About this exercise
Copy each line that includes the string "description" from the material into your answer.
=== Listed entries ===
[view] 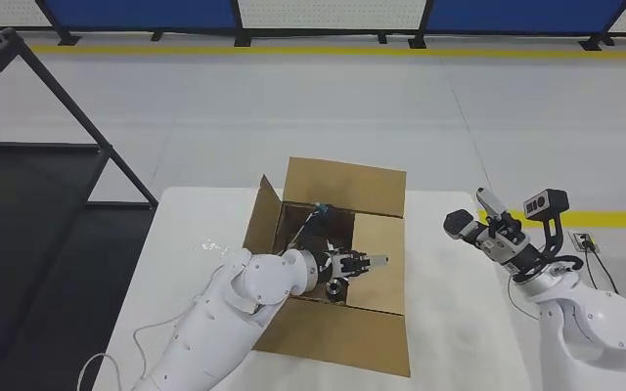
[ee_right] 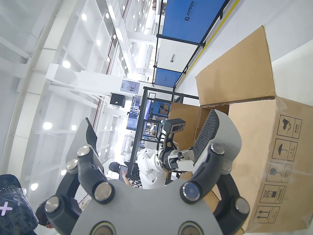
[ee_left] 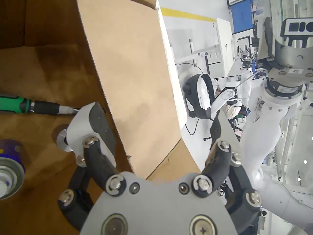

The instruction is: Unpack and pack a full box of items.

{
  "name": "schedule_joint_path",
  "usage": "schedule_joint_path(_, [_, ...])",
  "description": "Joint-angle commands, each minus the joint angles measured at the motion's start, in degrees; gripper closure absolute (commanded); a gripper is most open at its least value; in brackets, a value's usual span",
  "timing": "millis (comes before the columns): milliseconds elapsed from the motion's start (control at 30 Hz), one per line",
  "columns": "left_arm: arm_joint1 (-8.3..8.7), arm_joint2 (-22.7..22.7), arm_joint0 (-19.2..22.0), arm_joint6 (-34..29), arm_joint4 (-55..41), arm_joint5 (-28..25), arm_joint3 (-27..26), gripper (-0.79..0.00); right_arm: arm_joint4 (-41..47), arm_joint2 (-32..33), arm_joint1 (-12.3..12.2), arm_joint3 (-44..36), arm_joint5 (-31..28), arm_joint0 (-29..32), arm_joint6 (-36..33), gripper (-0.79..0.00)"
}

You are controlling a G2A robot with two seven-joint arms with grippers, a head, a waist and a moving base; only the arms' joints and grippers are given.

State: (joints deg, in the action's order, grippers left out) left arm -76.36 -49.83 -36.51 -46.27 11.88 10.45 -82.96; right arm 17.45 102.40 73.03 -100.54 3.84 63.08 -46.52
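Centrally on the white table [view: 196, 235] stands the open brown cardboard box [view: 347, 186], its four flaps spread. The far flap stands up and the flap on the robot's right lies over part of the opening.

Inside, the left wrist view shows a screwdriver with a green and black handle [ee_left: 14, 105] lying flat on the box floor. A blue cylindrical can with a silvery end [ee_left: 9, 170] lies a little apart from it. Just beside the screwdriver's tip sits a small shiny round piece [ee_left: 61, 143], half hidden behind a finger, and I cannot tell what it is.

The left gripper [ee_left: 156, 113] is lowered into the box [ee_left: 127, 62] at the edge of that right-hand flap. Its jaws are spread wide and hold nothing. One finger [ee_left: 95, 123] is on the inner side near the screwdriver tip, the other beyond the flap's corrugated edge, which runs between them. Whether either pad touches the cardboard cannot be told. From above, the same gripper [view: 364, 261] sits over the middle of the opening.

The right gripper [ee_right: 150, 118] is raised off the table, well apart from the box [ee_right: 256, 133] on its right side. Its jaws are also parted and empty. In the top view it [view: 474, 213] is level with the box's far flap.
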Motion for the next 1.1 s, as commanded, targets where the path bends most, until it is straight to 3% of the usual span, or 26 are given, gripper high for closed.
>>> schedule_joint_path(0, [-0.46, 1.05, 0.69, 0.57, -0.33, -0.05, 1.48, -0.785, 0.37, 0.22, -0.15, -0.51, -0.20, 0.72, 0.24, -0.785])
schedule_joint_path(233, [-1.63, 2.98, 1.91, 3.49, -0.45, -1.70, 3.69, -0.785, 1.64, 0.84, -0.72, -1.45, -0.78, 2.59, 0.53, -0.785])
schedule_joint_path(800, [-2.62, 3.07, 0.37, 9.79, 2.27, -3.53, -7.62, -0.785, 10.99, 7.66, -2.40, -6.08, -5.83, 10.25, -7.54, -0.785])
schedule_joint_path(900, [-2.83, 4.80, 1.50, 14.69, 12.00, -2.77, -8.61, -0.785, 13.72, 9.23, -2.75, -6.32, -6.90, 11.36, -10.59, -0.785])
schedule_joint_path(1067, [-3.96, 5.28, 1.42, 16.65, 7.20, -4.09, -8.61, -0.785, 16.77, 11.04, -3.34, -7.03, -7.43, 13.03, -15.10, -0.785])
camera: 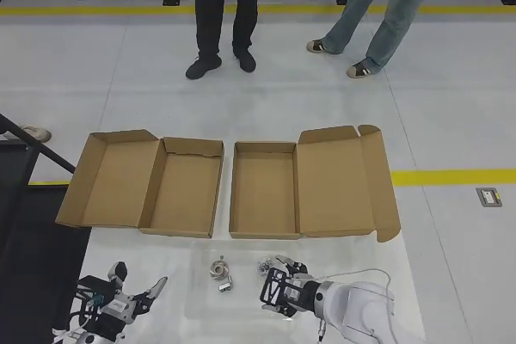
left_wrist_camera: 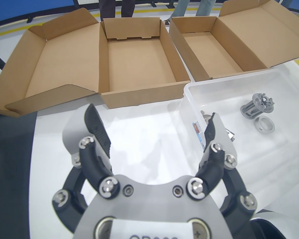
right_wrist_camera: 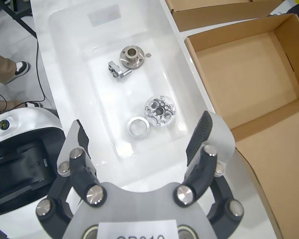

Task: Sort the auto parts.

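At left over the counter (left_wrist_camera: pixel 139 135), left gripper (left_wrist_camera: pixel 152 115) hangs, fingers wide, holding nothing. Clear bin (right_wrist_camera: pixel 172 26) holds bracket (right_wrist_camera: pixel 117 72), flanged hub (right_wrist_camera: pixel 131 57), ring (right_wrist_camera: pixel 138 126), slotted cage (right_wrist_camera: pixel 160 110). Right gripper (right_wrist_camera: pixel 142 123) sits above the ring, fingers wide, holding nothing. Risk: the ring lies just beside the cage, so a grab could snag both.

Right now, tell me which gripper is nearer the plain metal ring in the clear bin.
Right. The right gripper hovers over the clear bin with the ring right beneath it; the left gripper sits outside the bin, off to one side.
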### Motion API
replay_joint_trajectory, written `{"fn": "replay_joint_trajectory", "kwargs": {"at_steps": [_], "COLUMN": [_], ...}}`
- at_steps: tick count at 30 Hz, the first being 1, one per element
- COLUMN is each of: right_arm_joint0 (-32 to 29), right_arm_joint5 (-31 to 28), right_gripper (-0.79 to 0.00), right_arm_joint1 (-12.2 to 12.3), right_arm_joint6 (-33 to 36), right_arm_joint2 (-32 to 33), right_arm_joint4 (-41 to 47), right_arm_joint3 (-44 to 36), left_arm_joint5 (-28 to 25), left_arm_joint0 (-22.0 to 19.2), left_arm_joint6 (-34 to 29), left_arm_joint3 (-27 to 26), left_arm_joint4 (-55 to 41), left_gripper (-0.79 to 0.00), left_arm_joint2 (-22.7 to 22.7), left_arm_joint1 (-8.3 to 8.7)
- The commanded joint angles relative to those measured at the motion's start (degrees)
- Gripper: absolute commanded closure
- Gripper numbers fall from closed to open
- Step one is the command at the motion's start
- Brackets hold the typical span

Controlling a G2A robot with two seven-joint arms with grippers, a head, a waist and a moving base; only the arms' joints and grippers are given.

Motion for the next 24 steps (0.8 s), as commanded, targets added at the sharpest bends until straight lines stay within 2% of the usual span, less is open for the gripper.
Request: {"fn": "replay_joint_trajectory", "kwargs": {"at_steps": [1, 9, 15, 22, 24], "right_arm_joint0": [-0.1, -0.1, 5.5, 10.6, 11.8], "right_arm_joint5": [0.0, 0.4, 5.7, 6.8, 6.7], "right_gripper": [-0.785, -0.785, -0.785, -0.782, -0.653], "right_arm_joint1": [0.0, -0.1, -2.0, -3.4, -3.8], "right_arm_joint6": [-0.2, 0.3, 5.4, 9.8, 10.4], "right_arm_joint2": [0.1, -0.6, -7.0, -9.3, -10.0], "right_arm_joint4": [-0.1, -0.6, -1.0, 3.8, 4.5], "right_arm_joint3": [-0.1, 0.5, 4.8, 10.6, 12.0], "left_arm_joint5": [0.0, 0.0, 0.5, 1.2, 1.2], "left_arm_joint0": [0.0, 0.0, -0.4, 0.0, 0.0], "left_arm_joint6": [0.0, 0.0, -0.6, -0.4, -0.4], "left_arm_joint3": [0.0, 0.0, 0.0, -0.2, -0.2], "left_arm_joint4": [0.0, 0.0, -0.5, -0.3, -0.3], "left_gripper": [-0.785, -0.785, -0.785, -0.785, -0.785], "left_arm_joint2": [0.0, 0.0, 0.5, 0.7, 0.7], "left_arm_joint1": [0.01, 0.01, -0.11, -0.26, -0.26]}}
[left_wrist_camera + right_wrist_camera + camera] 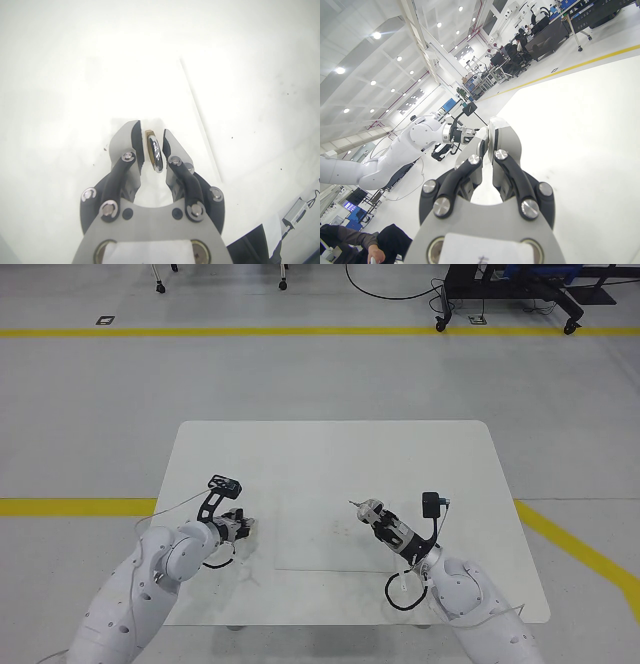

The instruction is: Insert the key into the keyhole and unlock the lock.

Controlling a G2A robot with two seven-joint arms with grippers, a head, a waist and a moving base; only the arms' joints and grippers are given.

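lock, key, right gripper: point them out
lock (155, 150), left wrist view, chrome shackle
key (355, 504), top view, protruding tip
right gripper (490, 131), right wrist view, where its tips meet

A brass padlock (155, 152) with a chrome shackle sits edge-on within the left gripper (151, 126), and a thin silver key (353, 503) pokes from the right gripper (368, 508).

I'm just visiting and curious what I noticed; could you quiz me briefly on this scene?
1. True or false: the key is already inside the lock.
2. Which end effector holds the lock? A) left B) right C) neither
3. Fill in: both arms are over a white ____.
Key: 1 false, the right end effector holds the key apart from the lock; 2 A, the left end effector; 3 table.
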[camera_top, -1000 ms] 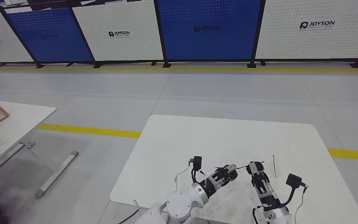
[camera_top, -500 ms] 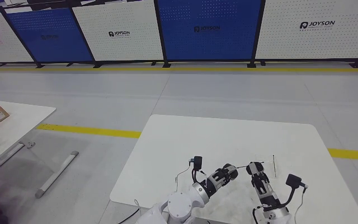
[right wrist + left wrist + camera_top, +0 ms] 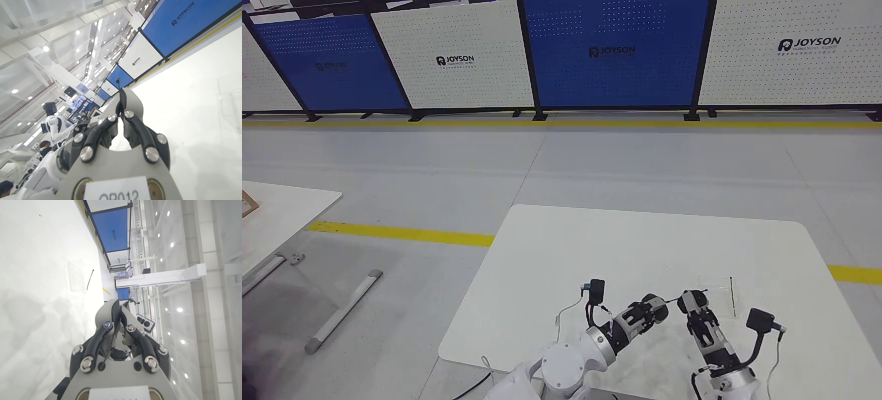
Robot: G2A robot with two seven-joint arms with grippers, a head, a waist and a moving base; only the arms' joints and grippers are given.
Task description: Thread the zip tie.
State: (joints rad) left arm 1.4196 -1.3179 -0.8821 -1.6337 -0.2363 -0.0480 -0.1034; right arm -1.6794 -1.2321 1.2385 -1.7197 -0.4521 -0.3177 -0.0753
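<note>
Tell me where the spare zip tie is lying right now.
Top view: the spare zip tie lies flat on the table, on the robot's right, just past the right gripper, alongside a clear plastic sheet.

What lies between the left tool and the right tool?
In the top view, a thin black zip tie bridges the gap between the left tool and the right tool.
</note>
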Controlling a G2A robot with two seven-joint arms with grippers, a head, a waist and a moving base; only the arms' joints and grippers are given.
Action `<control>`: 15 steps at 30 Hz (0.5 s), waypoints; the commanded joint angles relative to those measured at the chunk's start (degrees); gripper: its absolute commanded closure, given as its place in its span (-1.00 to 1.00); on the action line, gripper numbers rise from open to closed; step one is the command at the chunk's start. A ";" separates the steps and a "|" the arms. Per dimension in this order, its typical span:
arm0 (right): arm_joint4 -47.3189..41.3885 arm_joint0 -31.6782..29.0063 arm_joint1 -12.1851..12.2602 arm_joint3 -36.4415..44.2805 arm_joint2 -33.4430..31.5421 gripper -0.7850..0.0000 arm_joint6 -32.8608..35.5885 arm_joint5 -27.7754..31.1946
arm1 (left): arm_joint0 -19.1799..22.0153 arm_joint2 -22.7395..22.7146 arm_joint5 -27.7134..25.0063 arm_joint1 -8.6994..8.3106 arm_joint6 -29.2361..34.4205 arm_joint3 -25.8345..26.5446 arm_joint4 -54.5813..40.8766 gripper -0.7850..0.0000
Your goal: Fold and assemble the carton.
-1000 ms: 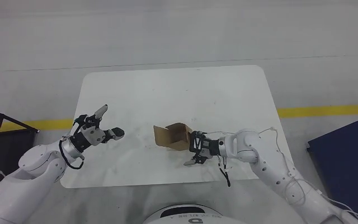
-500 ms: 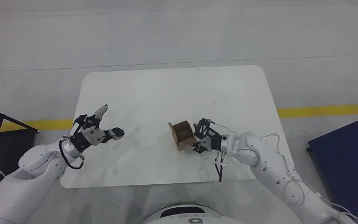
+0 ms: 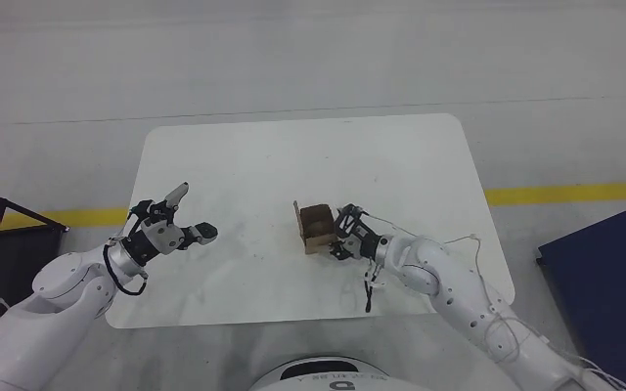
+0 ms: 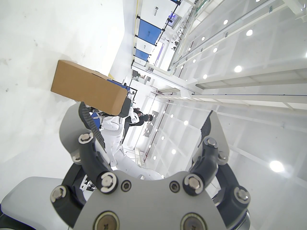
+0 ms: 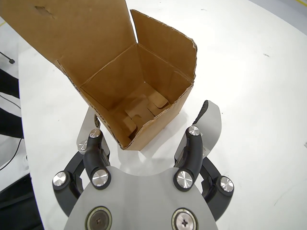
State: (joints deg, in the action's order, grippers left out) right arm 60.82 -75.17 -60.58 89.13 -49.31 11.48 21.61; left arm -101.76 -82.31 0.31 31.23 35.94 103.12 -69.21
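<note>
A small brown carton (image 3: 315, 227) sits near the middle of the white table (image 3: 293, 156). In the right wrist view the carton (image 5: 134, 80) turns its open mouth to my right gripper (image 5: 150, 111). Its bottom flaps are folded inside and one long flap stands up. The right gripper (image 3: 342, 237) is open against the carton's right side, one finger (image 5: 92, 123) tucked at its lower corner and the other finger (image 5: 207, 111) apart from it. My left gripper (image 3: 188, 221) hangs open over the table's left part, holding nothing. From the left gripper (image 4: 146, 111) the carton (image 4: 86, 89) shows a closed side.
The table's rounded front edge runs close to both arms. A dark blue object (image 3: 587, 269) stands off the table at the right, and a black stand (image 3: 20, 244) at the left. A yellow line (image 3: 558, 194) crosses the floor.
The carton has been tipped up and turned, so its flap no longer lies flat to the left. The right gripper moved away from me and slightly left with it. The left arm kept still.
</note>
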 commanded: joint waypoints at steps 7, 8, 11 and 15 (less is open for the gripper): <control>-2.45 3.37 -2.75 -3.15 2.76 -0.62 -3.66 -10.22 | 0.00 0.00 0.00 0.00 0.00 0.00 0.00 -1.00; -2.91 3.60 -2.97 -3.04 3.01 -0.62 -3.96 -9.94 | 0.00 0.00 0.00 0.00 0.00 0.00 0.00 -1.00; -3.90 3.44 -3.14 -2.42 2.94 -0.93 -4.85 -7.31 | 0.00 0.00 0.00 0.00 0.00 0.00 0.00 -1.00; -6.15 0.87 -2.39 0.27 0.24 -0.98 -7.51 -2.44 | 0.00 0.00 0.00 0.00 0.00 0.00 0.00 -1.00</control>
State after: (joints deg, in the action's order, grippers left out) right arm 55.66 -73.37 -63.22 88.47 -48.20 4.89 17.62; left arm -101.76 -82.31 0.31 31.23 35.94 103.12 -69.21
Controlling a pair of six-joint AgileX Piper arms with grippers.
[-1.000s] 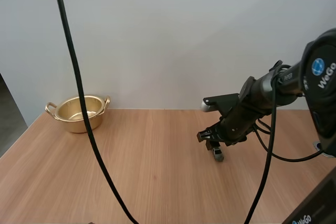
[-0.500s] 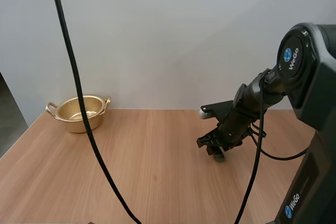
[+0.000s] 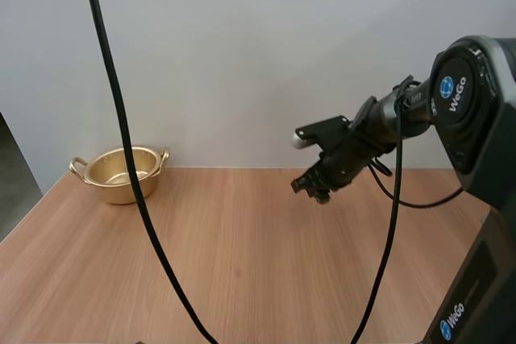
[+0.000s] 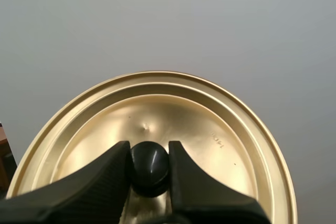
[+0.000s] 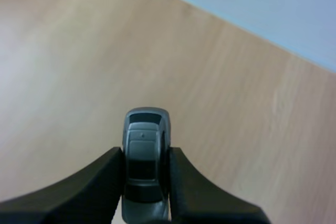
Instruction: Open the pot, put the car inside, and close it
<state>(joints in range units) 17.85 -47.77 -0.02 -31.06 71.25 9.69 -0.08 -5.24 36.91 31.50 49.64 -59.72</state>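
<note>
right wrist view: the right end effector (image 5: 146,157) was clamped on the small grey car (image 5: 143,169), its fingers pressed to the car's 2 sides, above the desk (image 5: 236,103). high view: the uncovered gold pot (image 3: 125,173) stood at the far left of the desk, well apart from the car. left wrist view: the left end effector (image 4: 149,151) gripped the lid (image 4: 210,145) by its black knob (image 4: 150,165). judgement: the car appeared light, rigid and smooth-sided, so liable to slip; a grip across its body suited it.

A wooden table (image 3: 266,279) meets a plain pale wall (image 3: 242,54)
</note>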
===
Answer box
  "description": "Joint-angle commands, each minus the joint angles measured at the motion's start, in degrees; gripper closure absolute (commanded); a gripper is most open at its least value; in brackets, a value's usual span",
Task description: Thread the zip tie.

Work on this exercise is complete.